[Data block Boundary: Start]
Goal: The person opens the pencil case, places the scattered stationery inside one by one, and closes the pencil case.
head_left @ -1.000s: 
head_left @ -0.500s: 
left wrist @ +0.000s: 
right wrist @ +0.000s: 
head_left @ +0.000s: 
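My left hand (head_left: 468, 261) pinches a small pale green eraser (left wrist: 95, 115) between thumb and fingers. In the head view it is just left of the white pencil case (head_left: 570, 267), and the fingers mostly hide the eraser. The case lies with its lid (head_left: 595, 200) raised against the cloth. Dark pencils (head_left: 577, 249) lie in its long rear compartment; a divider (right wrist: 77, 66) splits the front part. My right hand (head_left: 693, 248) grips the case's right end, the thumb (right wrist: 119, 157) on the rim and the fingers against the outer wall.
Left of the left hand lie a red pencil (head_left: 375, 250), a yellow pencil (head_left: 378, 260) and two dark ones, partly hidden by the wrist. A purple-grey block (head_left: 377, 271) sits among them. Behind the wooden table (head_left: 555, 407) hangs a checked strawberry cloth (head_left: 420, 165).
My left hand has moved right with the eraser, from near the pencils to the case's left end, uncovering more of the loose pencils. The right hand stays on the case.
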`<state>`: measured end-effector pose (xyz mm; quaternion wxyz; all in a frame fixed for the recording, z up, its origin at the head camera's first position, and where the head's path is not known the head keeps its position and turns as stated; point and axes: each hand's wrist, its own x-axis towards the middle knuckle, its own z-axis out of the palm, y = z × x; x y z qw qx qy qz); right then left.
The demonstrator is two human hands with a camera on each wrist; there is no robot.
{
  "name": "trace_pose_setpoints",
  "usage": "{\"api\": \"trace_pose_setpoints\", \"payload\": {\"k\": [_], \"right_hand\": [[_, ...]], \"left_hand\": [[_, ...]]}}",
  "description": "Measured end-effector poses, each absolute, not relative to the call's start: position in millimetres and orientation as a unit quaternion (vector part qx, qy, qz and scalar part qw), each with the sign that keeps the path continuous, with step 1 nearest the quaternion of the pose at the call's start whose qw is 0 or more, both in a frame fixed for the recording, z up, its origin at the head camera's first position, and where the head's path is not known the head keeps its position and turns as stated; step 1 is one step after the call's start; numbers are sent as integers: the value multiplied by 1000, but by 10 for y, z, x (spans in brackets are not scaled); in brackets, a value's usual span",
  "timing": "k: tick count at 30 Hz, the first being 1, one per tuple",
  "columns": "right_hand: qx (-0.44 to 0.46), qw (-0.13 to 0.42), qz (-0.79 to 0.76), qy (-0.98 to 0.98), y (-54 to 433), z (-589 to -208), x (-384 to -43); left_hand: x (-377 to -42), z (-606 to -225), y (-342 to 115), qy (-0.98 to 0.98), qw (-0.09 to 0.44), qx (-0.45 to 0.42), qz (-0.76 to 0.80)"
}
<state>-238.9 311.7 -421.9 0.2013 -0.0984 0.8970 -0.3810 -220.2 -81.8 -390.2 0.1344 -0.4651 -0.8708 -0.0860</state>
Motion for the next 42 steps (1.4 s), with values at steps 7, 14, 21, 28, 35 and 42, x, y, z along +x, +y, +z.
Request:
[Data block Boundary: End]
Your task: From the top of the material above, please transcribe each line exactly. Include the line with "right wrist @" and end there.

Exercise solution:
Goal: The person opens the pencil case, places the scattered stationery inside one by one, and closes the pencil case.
head_left @ -1.000s: 
head_left @ -0.500s: 
left wrist @ +0.000s: 
right wrist @ +0.000s: 

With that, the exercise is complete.